## [Task to carry out]
All lines from the one containing "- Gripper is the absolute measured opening" down to the one containing "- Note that", both ends included, are to be given again exactly; omit the rest of the listing below.

## [The records]
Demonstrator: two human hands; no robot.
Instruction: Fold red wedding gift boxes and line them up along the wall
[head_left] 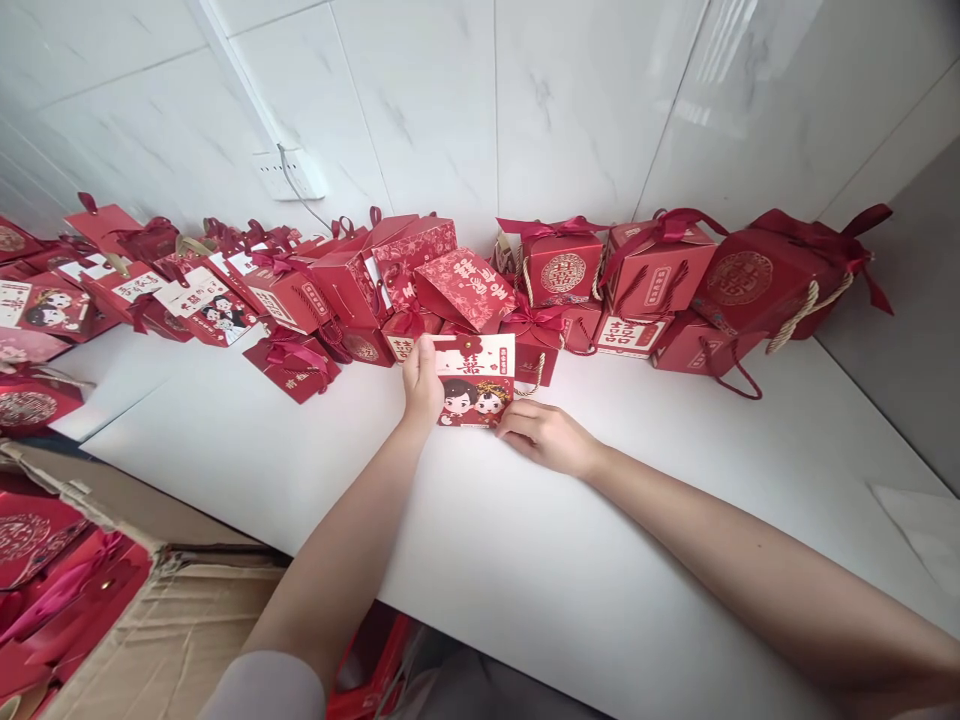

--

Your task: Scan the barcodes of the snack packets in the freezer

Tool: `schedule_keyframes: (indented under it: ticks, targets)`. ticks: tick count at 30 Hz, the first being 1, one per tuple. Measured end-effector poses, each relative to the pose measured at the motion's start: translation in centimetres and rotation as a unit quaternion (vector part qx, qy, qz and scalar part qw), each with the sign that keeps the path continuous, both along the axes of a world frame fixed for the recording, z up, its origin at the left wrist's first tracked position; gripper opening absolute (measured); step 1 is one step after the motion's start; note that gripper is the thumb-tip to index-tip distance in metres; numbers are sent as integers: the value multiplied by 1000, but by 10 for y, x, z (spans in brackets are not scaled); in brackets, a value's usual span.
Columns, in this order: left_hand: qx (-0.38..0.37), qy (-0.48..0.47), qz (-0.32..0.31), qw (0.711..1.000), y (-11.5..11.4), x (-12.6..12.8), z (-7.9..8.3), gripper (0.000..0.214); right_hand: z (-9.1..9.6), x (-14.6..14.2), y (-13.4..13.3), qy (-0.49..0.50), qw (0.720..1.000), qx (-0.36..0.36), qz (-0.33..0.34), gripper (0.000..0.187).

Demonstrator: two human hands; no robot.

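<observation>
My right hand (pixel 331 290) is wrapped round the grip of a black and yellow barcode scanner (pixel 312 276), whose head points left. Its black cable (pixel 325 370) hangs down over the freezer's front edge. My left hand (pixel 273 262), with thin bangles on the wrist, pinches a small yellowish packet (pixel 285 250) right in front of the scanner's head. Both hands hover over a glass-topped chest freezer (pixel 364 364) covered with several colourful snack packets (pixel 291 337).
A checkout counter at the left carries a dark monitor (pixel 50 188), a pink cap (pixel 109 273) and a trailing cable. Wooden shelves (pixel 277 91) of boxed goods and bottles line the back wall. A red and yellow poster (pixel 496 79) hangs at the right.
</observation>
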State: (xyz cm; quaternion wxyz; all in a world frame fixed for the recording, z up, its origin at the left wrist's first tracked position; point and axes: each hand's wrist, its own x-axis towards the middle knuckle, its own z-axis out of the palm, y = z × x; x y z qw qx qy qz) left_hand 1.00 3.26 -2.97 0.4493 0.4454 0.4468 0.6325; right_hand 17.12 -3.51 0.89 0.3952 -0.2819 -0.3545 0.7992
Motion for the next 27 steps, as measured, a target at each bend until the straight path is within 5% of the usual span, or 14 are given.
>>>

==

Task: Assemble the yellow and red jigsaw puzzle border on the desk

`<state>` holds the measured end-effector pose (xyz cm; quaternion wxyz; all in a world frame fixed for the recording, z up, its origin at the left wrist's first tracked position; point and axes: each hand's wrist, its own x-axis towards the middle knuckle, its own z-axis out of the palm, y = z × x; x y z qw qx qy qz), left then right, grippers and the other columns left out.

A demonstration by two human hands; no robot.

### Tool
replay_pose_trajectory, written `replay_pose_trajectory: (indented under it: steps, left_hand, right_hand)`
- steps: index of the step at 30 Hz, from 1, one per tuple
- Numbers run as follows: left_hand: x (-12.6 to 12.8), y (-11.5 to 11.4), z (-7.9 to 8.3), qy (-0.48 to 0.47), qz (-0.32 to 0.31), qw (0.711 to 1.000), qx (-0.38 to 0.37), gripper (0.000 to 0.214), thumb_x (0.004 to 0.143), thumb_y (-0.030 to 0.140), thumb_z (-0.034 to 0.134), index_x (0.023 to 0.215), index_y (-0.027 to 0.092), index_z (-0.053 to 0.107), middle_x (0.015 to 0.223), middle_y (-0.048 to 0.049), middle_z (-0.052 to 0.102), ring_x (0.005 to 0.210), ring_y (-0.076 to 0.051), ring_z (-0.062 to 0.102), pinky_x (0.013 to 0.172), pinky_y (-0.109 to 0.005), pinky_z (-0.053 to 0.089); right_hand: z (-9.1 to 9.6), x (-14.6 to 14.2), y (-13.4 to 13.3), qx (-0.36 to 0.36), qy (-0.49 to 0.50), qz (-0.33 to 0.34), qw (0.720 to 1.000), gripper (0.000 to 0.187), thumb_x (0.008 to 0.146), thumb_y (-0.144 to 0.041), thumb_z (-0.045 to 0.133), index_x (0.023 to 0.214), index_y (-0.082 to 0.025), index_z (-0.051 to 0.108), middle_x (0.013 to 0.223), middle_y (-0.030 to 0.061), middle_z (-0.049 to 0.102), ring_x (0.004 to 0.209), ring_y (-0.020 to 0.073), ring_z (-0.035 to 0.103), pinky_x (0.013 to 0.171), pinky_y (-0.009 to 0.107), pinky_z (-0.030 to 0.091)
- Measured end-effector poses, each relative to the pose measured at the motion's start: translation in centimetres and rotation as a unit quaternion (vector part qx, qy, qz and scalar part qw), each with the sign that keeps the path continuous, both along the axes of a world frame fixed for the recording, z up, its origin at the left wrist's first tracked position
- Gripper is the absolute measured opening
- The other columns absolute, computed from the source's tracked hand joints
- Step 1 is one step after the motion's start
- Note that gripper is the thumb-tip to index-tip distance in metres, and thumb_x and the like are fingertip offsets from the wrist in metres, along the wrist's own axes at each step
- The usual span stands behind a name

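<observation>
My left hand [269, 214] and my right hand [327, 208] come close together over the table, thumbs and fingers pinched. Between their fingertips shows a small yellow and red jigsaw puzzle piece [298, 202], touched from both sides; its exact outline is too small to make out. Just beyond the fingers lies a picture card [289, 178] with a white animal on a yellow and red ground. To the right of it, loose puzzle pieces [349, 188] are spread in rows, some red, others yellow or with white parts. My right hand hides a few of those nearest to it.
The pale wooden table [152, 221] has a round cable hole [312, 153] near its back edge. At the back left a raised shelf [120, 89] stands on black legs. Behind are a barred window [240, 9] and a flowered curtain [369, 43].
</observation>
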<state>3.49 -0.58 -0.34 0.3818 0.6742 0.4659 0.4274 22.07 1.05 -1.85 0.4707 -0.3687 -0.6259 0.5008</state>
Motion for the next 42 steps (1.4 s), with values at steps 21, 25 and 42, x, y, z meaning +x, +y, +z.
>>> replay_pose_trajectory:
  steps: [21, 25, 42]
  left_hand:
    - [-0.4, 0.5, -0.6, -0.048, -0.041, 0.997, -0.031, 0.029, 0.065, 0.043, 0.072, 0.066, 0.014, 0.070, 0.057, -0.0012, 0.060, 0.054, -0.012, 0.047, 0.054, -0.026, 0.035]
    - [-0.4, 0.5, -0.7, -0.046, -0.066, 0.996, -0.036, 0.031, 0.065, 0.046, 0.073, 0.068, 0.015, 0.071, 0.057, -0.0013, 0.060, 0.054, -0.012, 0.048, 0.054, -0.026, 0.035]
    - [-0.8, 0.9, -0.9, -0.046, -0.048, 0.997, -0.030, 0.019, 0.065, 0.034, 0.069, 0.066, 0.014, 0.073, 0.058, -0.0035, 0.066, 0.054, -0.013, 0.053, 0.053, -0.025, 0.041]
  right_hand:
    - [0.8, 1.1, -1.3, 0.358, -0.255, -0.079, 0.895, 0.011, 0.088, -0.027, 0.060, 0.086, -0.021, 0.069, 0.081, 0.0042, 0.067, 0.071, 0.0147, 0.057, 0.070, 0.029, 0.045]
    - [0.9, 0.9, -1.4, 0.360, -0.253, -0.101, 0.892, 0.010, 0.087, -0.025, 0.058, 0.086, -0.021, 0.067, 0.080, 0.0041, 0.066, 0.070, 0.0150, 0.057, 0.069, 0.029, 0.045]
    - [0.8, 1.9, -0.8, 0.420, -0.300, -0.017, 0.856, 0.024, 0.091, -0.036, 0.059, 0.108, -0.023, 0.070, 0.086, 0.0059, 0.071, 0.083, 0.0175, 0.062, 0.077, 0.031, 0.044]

## [Response]
- Gripper is the absolute measured opening
- The other columns absolute, computed from the source's tracked hand joints
- Step 1 is one step after the motion's start
- Note that gripper is the thumb-tip to index-tip distance in metres, and thumb_x and the like are fingertip offsets from the wrist in metres, along the wrist's own axes at each step

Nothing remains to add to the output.